Address could be considered an entity in its own right. After all, an address is a 'thing' with attributes that include house number, postcode, country etc. However, addresses do tend to have a fixed, known number of attributes. It is often easier to represent these using multi-column attributes (CustomerAddress1, CustomerAddress2 ...) than define a separate address table and use keys, because not all addresses are known beforehand. Inserting new addresses and defining a new key (then relating this back to other tables) in runtime is more difficult and computationally-costly than a straightforward INSERT operation to a Customer table. This, of course, has a downside - data quality issues! To read more about options to help counter these issues, see 'Data Quality Services' here: https://msdn.microsoft.com/en-us/library/ff877917.aspx and 'Master Data Services' here: https://msdn.microsoft.com/en-us/library/ee633763.aspx
So, for our solution, we shall disregard Address as an entity, instead amalgamating the Address attribute set into Customer. This is an example where to over-normalize could be counter-productive.
This is a great opportunity to segue into the topic of normalization. Now we have defined our entities, we can test them against the rules of normalization to identify opportunities to improve the design and create loose coupling between our entities by reducing dependencies.
There are three main types (or degrees) of normalization. These are referred to as first normal form (1NF), second normal form (2NF) and third normal form (3NF). Each of these degrees of normalization are cumulative, i.e. 2NF encompasses the requirements of 1NF and 3NF encompasses the requirements of 1NF and 2NF. There are further normal forms available up to 6NF and some specialist branches such as BNF, BCNF and DKNF, but these are not covered here and are rare to find in production systems.
First normal form (1NF) has just two rules. Firstly, the domain of the values (the range of the values that are allowed for an attribute, or column) must contain only indivisible values. What does this mean? Essentially this means a set of values must contain only single values, not multiple values in the same field. Here's an example:
- Column 'CustomerName' is divisible by three: First name, Middle Name, Surname
- Column 'LineItemPrice' is indivisible: the single value cannot be broken down into meaningful sub-values.
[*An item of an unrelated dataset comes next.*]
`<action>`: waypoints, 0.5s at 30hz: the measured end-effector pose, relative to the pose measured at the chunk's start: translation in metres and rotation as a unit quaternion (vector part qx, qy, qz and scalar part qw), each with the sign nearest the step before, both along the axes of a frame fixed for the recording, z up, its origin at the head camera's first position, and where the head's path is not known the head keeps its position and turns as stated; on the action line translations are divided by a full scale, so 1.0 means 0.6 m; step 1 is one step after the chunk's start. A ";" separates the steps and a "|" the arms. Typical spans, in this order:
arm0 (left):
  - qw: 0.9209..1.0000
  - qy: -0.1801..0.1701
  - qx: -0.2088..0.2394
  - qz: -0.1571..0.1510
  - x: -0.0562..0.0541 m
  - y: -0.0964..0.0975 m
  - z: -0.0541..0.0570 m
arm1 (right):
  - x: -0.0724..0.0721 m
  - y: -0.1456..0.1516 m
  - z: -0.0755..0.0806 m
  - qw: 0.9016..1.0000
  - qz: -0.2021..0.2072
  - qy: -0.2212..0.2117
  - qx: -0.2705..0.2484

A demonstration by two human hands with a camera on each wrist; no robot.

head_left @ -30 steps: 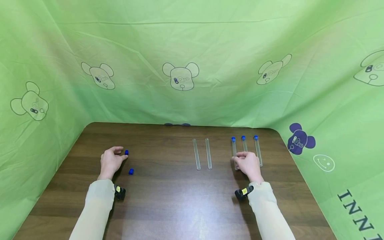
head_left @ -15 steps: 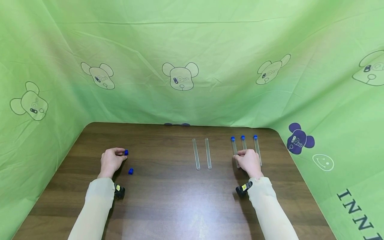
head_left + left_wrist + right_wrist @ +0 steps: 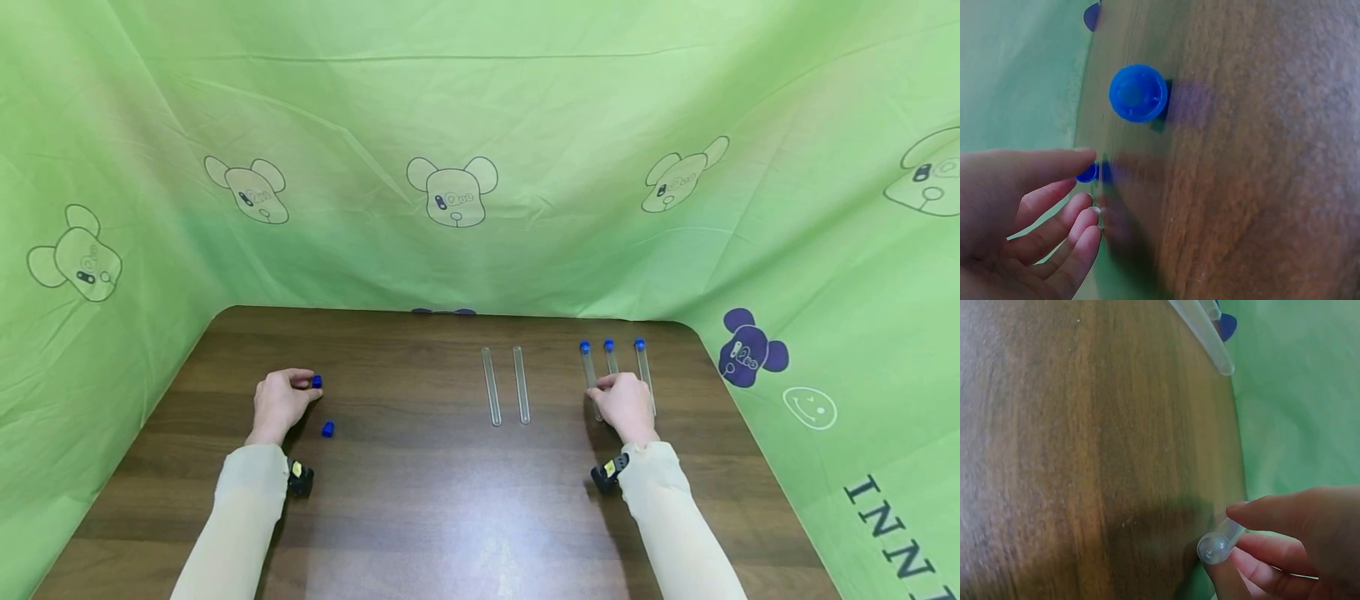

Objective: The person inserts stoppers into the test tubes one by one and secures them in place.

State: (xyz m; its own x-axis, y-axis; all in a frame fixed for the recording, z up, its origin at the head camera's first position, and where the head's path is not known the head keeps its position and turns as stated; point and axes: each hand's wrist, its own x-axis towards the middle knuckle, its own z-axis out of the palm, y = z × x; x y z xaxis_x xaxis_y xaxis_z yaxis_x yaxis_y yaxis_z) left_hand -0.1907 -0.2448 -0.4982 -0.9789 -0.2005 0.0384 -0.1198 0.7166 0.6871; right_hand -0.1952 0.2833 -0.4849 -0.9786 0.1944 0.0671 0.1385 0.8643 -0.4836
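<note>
My left hand (image 3: 279, 406) pinches a small blue cap (image 3: 317, 381) between thumb and index finger at the left of the table. In the left wrist view that cap (image 3: 1088, 173) shows partly behind the thumb, while a second blue cap (image 3: 1139, 94) stands nearer the camera, apart from the hand. On the right, my right hand (image 3: 628, 407) holds a clear test tube (image 3: 588, 367) with a blue cap near its lower part. Its rounded end (image 3: 1214, 549) pokes out between thumb and fingers in the right wrist view.
Two uncapped clear tubes (image 3: 491, 387) lie side by side right of the table's middle. Two more blue-capped tubes (image 3: 643, 371) lie beside the held one, partly hidden by the right hand. Green printed cloth (image 3: 450, 267) rises behind the wooden table (image 3: 405, 500).
The left index finger has come down onto the cap. The right hand has taken hold of the tube, whose lower end has shifted slightly right.
</note>
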 end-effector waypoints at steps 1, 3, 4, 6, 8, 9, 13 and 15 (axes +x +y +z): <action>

Let's clear up a source of confusion here - 'indivisible' means in the context of the entity that we are defining. So if we don't care about customer first or last names, a whole-name entry is permissible and would satisfy 1NF if we do not need to divide that data. Likewise, 'CustomerAddress1' might contain house number and street address, but do we need to divide this data? Not really, not in the context of our application. So keeping this data as one string would satisfy 1NF.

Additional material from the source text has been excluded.